There’s been a bit of furory in the blogosphere recently. A story involving a journalist, children, tragedy, and drunkenness.

Children, who survived the Dunblane shooting tradgedy, are now eighteen. Erm, that’s pretty much the story. The journalist writes:

A number of the youngsters, now 18, have posted shocking blogs and photographs of themselves on the Internet, 13 years after being sheltered from public view in the aftermath. In the days and months that followed the survivors, then aged just five and six, were the subject of overwhelming worldwide sympathy. But now the Sunday Express can reveal how, on their web-based social networking sites, some of them have boasted about alcoholic binges and fights.

I am not sure why this is a story – how are these kids, discovering drink and sex different to any other teenagers in the UK – how it this the shame of Dunblane survivors, thirteen years on? Are they supposed, because they survived tragedy, supposed to be exemplary? Regardless of what one thinks of this behavior, how are these things linked?

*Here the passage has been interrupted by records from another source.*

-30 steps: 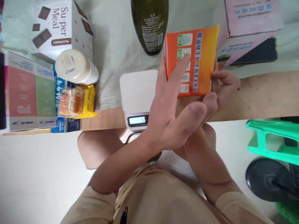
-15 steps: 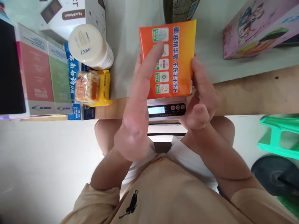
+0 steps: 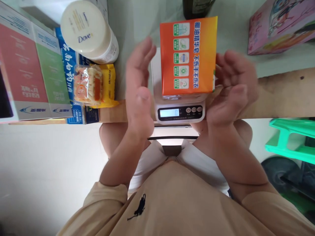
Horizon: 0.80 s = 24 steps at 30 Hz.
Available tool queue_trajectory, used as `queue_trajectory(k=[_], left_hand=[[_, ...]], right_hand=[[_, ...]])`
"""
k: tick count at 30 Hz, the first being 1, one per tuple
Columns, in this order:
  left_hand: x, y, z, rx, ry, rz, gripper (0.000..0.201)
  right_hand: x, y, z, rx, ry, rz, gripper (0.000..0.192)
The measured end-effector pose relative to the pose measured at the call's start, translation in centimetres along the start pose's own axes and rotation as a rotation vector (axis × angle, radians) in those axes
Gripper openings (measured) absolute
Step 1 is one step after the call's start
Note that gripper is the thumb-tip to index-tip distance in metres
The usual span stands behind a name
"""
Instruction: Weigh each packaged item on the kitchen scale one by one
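the table carries everything; its wooden front edge runs across the view, with a pale cloth behind it. on the left stands a large red and green box, then a blue box, a white dove bottle lying with its base toward the camera, and a yellow snack pack. a pink box sits at the far right, and a dark bottle stands behind the centre.

the white kitchen scale sits at the table edge, display facing the person. the orange soap pack rests flat on the platform, covering most of it and overhanging toward the right.

the left hand hangs just left of the pack, fingers spread and straight, holding nothing. the right hand is just right of the pack, fingers loosely curled and apart, gripping nothing; whether a fingertip brushes the pack's edge cannot be told.

for a sound reading, in my judgement:
- keep both hands fully clear of the pack and the platform.
- check that the pack's overhang touches neither the table nor neighbouring items.
- wait until the display settles; its digits are too faint to read here.
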<state>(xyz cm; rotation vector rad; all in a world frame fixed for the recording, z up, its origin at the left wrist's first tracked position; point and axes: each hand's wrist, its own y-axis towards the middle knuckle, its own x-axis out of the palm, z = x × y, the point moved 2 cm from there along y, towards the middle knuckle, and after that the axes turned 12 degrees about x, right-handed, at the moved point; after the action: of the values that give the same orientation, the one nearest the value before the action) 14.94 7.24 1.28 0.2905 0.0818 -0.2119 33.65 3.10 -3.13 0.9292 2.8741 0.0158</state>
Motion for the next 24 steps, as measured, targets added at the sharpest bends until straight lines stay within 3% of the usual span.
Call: queue_trajectory(k=[2, 4, 7, 12, 18, 24], left_hand=[[-1.4, -0.2, -2.2, 0.15, 0.174, 0.171, 0.078], [-2.4, -0.5, -4.0, 0.219, 0.207, 0.222, 0.064], [-3.2, -0.8, -5.2, 0.285, 0.152, 0.139, 0.062], [-3.4, -0.9, -4.8, 0.304, 0.149, 0.041, 0.059], [-3.0, -0.9, -4.3, 0.313, 0.277, -0.003, 0.058], [-3.0, -0.7, -4.7, 0.349, 0.196, 0.01, 0.057]], right_hand=[[-0.1, 1.0, -0.2, -0.036, 0.186, 0.067, 0.045], [0.0, 1.8, -0.1, 0.015, 0.307, 0.142, 0.034], [0.3, 2.2, 0.1, 0.053, 0.331, 0.187, 0.034], [0.4, 1.4, 0.2, 0.035, 0.283, 0.158, 0.034], [0.3, 1.8, 0.5, 0.053, 0.377, 0.184, 0.038], [0.4, 1.9, -0.1, 0.028, 0.377, 0.183, 0.04]])
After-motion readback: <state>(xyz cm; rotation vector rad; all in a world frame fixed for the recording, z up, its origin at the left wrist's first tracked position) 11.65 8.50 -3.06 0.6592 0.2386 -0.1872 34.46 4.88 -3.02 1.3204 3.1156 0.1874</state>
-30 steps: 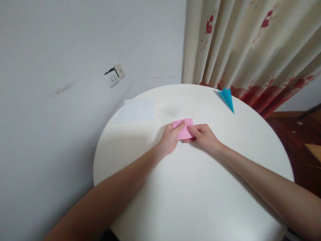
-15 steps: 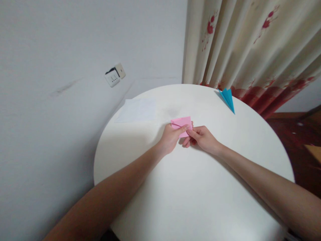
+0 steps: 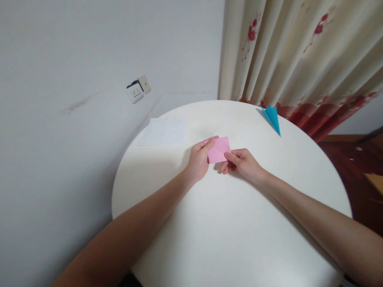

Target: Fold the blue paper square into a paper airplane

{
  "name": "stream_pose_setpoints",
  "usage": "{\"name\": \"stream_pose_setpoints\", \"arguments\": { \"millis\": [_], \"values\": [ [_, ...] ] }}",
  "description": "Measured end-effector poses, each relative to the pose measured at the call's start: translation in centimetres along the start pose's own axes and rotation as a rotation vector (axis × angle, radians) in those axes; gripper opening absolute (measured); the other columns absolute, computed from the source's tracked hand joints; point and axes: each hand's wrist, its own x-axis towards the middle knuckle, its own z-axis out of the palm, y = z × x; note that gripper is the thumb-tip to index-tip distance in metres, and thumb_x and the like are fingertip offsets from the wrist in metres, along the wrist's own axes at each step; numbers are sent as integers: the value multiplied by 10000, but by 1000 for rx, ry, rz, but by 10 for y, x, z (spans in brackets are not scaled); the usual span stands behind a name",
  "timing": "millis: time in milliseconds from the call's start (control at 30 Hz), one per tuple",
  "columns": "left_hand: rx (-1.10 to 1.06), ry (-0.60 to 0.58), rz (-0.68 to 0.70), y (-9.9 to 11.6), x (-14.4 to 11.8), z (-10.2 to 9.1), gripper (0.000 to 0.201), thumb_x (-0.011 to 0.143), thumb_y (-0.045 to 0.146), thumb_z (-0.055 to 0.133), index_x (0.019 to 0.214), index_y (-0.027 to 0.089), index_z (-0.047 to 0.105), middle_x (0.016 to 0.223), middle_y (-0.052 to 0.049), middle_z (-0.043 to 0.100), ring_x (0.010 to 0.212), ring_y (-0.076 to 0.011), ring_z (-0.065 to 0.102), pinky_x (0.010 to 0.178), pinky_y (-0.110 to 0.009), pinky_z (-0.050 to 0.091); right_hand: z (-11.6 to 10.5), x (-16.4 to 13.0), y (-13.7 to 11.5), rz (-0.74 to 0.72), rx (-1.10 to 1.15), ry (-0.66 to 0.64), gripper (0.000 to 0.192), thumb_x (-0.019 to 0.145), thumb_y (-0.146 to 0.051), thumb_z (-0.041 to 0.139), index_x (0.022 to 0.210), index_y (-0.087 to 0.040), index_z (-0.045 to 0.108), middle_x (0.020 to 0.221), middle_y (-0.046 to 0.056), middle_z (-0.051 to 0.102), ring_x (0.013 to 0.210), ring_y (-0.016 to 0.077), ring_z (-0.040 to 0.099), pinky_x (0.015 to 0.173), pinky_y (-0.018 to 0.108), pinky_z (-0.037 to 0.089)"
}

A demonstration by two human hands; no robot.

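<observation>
A folded pink paper (image 3: pixel 220 149) is held just above the round white table (image 3: pixel 233 223), near its middle. My left hand (image 3: pixel 199 159) grips the paper's left edge, with the thumb laid along its top left corner. My right hand (image 3: pixel 242 163) pinches the lower right corner between thumb and fingers. A crease runs across the visible pink face.
A blue folded paper plane (image 3: pixel 271 116) lies at the table's far right edge. A white sheet (image 3: pixel 164 130) lies flat at the far left of the table. A flowered curtain (image 3: pixel 299 59) hangs behind, and a wall socket (image 3: pixel 137 91) sits on the grey wall at left.
My left thumb has slid from the paper's lower middle up to its top left corner. The paper has tilted and shows a smoother face. My right hand has barely moved.
</observation>
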Motion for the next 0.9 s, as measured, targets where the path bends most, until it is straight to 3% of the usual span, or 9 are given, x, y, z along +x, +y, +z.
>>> {"name": "stream_pose_setpoints", "arguments": {
  "millis": [233,367,500,700,800,900],
  "values": [
    [57,29,26,0,4,-6,462,708,482,849,1000,139,746,880,-67,739,746,-167,662,697,-296,502,-4,0,-4,-12,-37,5,606,794,-740,653,677,-148,706,683,133,755,548,168,653,514,275,399],
    [179,-38,70,0,5,-9,451,667,427,886,981,121,776,884,-87,761,773,-181,686,782,-332,535,-20,6,-8,-90,-139,151,605,787,-754,649,687,-159,698,635,106,728,533,164,609,518,289,415],
    [262,-147,-32,0,1,-9,453,692,405,876,1013,100,778,943,-125,775,842,-219,720,875,-389,546,-35,11,-9,-152,-241,285,598,782,-759,635,617,-184,633,539,53,662,477,138,523,488,279,400],
    [346,-242,-127,-1,1,-12,461,678,453,876,954,95,785,928,-134,783,819,-243,727,807,-369,548,-31,8,-5,-125,-301,65,552,840,-669,624,577,-185,592,525,21,618,491,123,498,493,262,372],
    [354,-226,-118,-4,2,-12,476,654,449,894,951,94,782,913,-133,783,808,-241,729,798,-364,549,-27,10,-3,-141,-268,133,536,818,-659,654,581,-182,594,532,8,594,500,119,490,497,265,369],
    [301,-145,-49,-7,3,-11,481,655,450,893,960,98,775,919,-126,782,831,-238,727,805,-364,553,-25,12,-2,-129,-175,255,489,790,-651,694,716,-169,659,577,7,624,498,115,496,492,262,369]
  ]
}}
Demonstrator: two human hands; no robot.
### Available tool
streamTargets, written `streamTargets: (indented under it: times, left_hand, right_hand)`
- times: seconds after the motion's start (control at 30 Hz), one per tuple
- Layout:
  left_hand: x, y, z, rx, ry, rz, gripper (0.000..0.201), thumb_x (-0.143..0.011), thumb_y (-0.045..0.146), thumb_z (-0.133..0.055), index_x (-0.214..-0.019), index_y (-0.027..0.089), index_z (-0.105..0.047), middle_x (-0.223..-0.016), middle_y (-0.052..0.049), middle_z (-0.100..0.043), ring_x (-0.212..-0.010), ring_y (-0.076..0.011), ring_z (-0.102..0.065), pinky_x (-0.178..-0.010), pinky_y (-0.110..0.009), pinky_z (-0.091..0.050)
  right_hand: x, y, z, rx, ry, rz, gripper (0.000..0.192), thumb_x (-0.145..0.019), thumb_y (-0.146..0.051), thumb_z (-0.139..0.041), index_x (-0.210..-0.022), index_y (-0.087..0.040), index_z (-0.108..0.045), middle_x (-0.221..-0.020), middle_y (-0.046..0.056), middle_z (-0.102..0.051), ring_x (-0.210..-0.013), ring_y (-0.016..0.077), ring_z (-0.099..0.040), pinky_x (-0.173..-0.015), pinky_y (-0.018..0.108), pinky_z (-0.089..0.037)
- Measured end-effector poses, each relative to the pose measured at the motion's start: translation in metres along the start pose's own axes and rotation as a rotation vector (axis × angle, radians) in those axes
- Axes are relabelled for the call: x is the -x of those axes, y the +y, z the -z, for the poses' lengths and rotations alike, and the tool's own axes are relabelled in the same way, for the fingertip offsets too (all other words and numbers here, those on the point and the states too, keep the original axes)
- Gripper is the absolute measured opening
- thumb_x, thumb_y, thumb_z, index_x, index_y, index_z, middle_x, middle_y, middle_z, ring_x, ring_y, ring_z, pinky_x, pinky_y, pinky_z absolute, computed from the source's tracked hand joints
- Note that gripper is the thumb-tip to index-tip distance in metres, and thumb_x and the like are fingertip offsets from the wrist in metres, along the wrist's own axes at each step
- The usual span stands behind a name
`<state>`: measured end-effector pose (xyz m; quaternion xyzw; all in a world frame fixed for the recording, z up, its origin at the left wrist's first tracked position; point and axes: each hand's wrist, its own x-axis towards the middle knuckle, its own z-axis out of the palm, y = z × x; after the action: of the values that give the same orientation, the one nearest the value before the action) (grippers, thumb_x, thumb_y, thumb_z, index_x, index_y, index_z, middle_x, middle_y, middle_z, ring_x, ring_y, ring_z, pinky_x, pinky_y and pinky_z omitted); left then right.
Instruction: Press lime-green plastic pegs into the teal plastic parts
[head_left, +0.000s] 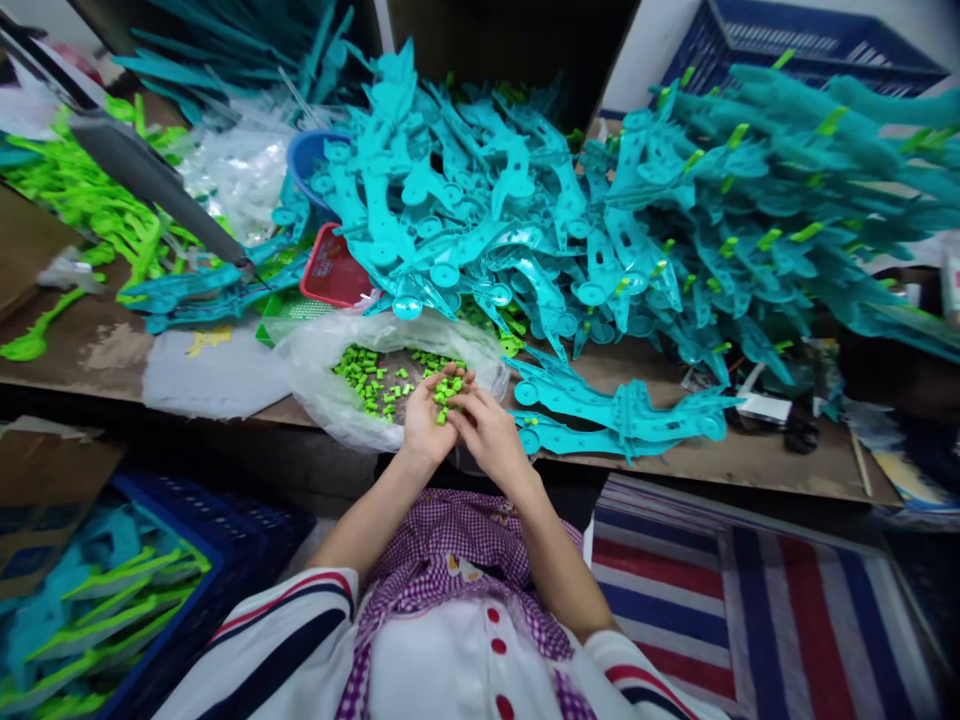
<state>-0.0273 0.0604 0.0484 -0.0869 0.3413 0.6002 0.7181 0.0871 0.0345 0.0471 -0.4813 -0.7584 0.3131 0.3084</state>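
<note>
Two cupped hands, left hand (pixel 427 418) and right hand (pixel 487 432), loosely cradling small blocky green plastic clips (pixel 448 392) over a crinkled clear bag (pixel 330 400)

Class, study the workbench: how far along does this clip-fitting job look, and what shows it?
Done: the right-hand teal pile already carries green clips. In hand: the left hand cups small green clips, the right hand touching them. Left: the middle teal pile mostly lacks clips, and the bag still holds many.

Head camera looks steeply down (close) over the workbench (pixel 112 350).
</note>
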Motion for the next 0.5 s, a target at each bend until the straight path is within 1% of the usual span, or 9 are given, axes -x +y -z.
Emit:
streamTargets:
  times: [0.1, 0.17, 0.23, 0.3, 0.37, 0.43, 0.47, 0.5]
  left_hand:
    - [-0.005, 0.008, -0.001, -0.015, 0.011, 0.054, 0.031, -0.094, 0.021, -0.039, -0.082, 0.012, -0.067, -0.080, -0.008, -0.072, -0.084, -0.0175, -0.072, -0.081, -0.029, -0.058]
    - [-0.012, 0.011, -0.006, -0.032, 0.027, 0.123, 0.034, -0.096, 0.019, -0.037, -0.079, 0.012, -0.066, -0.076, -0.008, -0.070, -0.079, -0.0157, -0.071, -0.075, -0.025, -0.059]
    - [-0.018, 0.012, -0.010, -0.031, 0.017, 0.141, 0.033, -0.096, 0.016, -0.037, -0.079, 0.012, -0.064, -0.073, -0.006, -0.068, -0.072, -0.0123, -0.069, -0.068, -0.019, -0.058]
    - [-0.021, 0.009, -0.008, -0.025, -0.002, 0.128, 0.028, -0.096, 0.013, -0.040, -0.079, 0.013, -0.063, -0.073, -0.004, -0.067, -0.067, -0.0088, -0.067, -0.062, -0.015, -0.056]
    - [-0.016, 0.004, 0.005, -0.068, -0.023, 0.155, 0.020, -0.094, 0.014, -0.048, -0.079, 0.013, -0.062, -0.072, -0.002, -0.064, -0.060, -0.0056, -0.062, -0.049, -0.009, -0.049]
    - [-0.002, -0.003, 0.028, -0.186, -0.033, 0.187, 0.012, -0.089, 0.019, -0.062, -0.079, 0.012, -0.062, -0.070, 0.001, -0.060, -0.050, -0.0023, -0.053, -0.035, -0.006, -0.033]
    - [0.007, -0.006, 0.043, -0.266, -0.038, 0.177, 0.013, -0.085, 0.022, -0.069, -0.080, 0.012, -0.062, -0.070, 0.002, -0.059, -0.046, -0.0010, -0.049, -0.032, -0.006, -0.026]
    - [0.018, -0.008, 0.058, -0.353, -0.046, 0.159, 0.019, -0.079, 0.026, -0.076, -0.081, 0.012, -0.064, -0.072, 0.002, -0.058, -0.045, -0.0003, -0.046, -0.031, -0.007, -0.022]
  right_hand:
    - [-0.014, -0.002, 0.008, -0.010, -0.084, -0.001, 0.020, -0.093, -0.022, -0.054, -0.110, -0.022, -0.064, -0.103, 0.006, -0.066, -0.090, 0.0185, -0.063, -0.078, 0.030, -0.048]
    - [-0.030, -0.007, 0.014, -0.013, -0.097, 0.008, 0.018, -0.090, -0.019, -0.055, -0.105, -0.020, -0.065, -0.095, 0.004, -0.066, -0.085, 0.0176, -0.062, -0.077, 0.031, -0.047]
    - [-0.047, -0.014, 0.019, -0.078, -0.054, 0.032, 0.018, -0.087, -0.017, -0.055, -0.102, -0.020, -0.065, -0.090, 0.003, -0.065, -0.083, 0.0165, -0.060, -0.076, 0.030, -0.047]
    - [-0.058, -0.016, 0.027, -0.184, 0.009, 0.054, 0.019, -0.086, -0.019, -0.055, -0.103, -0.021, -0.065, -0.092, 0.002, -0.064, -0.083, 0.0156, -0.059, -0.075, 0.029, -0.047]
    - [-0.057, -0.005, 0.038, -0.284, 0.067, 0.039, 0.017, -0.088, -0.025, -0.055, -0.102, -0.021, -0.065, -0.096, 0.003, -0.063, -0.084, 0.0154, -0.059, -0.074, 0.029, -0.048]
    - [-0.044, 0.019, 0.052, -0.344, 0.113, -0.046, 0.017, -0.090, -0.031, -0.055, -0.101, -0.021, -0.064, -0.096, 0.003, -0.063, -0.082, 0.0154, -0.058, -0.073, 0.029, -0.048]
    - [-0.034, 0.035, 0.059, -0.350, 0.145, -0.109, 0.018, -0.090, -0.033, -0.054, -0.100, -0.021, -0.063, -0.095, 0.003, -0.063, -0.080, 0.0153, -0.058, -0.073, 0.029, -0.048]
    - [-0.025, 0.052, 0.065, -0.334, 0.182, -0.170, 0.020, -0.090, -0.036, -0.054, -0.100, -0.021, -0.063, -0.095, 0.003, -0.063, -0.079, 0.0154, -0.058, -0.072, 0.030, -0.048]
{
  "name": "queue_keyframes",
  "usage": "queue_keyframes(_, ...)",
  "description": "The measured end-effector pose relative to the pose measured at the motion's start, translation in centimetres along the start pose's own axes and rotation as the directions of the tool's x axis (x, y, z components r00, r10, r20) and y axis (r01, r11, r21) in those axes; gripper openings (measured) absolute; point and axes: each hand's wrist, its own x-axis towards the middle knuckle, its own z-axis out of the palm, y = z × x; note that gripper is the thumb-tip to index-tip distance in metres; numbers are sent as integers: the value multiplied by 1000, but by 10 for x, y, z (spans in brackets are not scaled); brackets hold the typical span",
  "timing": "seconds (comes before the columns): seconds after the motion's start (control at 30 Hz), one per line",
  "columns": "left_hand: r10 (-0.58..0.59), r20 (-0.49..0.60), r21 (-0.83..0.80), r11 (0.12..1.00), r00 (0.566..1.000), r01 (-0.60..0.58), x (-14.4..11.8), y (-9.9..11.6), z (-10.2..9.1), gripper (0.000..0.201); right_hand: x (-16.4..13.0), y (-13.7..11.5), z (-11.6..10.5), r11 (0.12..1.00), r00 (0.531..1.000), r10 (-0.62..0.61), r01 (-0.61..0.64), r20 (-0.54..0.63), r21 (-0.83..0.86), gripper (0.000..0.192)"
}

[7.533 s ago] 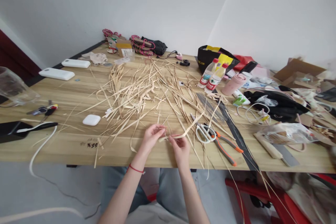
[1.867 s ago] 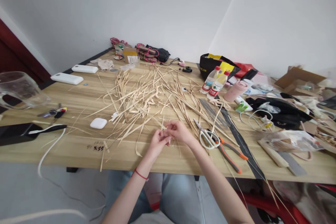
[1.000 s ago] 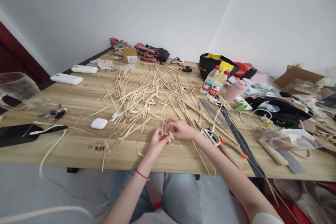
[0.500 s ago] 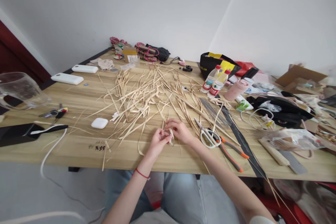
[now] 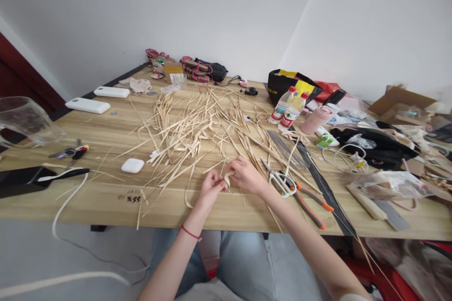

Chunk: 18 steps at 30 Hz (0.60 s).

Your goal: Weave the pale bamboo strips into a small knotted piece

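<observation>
Both my hands meet over the near edge of the wooden table [image 5: 106,197]. My left hand [image 5: 209,189], with a red string at the wrist, pinches a short pale straw strip [image 5: 228,178]. My right hand [image 5: 246,175] grips the same strip from the right, fingers curled over it. Just beyond them spreads a big heap of loose straw strips [image 5: 197,127]. White-handled scissors [image 5: 278,181] lie right of my right hand.
Orange-handled pliers [image 5: 310,204] and a long dark strip [image 5: 319,183] lie to the right. Two bottles [image 5: 287,108], a black bag [image 5: 289,82] and clutter fill the far right. A white earbud case [image 5: 132,165], phone [image 5: 17,179], power banks [image 5: 87,105] and glass jug [image 5: 24,120] sit left.
The long strip held 7.5 s ago has become a short folded piece between my fingers. My hands shifted slightly away from the table edge; my right hand rolled over the piece.
</observation>
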Motion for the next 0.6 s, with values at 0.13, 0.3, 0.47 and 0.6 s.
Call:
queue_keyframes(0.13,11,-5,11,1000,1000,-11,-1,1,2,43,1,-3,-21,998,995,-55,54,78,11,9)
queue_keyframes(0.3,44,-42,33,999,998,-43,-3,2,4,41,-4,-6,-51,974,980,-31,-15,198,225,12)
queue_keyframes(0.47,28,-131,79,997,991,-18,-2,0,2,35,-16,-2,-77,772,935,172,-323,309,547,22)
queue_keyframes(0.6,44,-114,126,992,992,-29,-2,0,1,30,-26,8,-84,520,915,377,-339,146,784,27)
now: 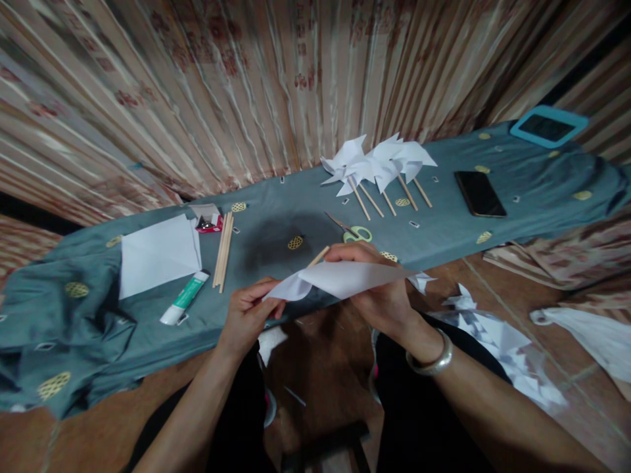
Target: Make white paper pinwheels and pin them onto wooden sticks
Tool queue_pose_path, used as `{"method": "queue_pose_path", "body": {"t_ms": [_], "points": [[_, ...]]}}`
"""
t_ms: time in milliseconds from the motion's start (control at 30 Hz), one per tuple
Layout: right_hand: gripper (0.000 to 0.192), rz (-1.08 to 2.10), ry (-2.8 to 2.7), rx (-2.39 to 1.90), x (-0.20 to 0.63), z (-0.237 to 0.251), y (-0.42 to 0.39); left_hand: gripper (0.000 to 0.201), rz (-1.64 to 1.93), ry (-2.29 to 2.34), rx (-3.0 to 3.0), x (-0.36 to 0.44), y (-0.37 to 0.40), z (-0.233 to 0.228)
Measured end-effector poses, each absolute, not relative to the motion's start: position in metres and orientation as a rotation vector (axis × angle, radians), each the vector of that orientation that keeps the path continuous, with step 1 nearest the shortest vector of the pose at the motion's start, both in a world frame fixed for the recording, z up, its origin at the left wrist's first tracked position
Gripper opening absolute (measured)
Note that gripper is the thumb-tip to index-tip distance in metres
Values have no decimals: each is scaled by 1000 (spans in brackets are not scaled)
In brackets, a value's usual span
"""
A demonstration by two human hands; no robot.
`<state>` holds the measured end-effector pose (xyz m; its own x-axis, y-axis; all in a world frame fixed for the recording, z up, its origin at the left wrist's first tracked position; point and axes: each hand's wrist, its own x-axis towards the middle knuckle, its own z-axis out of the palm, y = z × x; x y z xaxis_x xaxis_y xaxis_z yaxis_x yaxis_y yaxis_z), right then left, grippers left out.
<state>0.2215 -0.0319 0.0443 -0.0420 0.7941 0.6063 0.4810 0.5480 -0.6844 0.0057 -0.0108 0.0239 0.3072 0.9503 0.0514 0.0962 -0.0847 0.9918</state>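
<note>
**Paper sheet folded between two hands at table's near edge**

The paper sheet [345, 277] was held above the near edge of a cloth-covered table [276, 197], near its middle, pinched at both ends. The fingers of the left hand [249, 312] were closed on the sheet's curled left corner, thumb against fingertips. The right hand [379, 289] gripped the sheet from over its far edge, fingers curled over the top and palm beneath; a wooden stick [318, 256] poked out just behind those fingers, though whether the hand held it could not be told. A silver bangle [431, 358] sat on the right wrist.

Just beyond the right hand, green-handled scissors [352, 231] lay on the cloth. Toward the table's far edge, a cluster of finished white paper pinwheels [377, 164] on sticks rested side by side. A dark phone [480, 194] lay to their right, and a blue-cased tablet [548, 126] occupied the far right corner. On the left half of the table sat a stack of white paper [158, 253], a green-and-white glue tube [185, 299] near the front edge, a bundle of bare sticks [224, 249] and a small red box [210, 225]. Paper scraps [497, 341] littered the floor at the right.
</note>
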Motion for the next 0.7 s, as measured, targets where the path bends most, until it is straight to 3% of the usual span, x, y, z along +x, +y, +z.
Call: {"method": "queue_pose_path", "body": {"t_ms": [433, 700], "points": [[23, 433, -1641, -1087, 221, 41, -32, 33, 1010, 1020, 1478, 4, -9, 22], [21, 626, -1540, -1072, 220, 32, -34, 40, 1106, 1050, 1890, 2, -10, 41]]}}
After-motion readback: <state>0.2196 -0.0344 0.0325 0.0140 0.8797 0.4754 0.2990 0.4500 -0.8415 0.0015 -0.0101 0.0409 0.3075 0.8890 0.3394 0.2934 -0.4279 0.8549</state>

The editor of the newspaper has blamed bloggers for their inundation by complaints and refused to make any form of apology for their intrusion.

But maybe the journalist who wrote the exclusive story should remember that “people in glass houses shouldn’t throw stones” – after scouring social networking sites for Dunblane survivors being teenagers she herself has been found: “Paula Murray Drinks” is the shock tactic headline used by one of those bloggers her paper despises. In her own words she’s been legless, fallen off the wagon, drinking large glasses of wine and posted pictures – over a social networking site (like those she scoured) drinking and drunk.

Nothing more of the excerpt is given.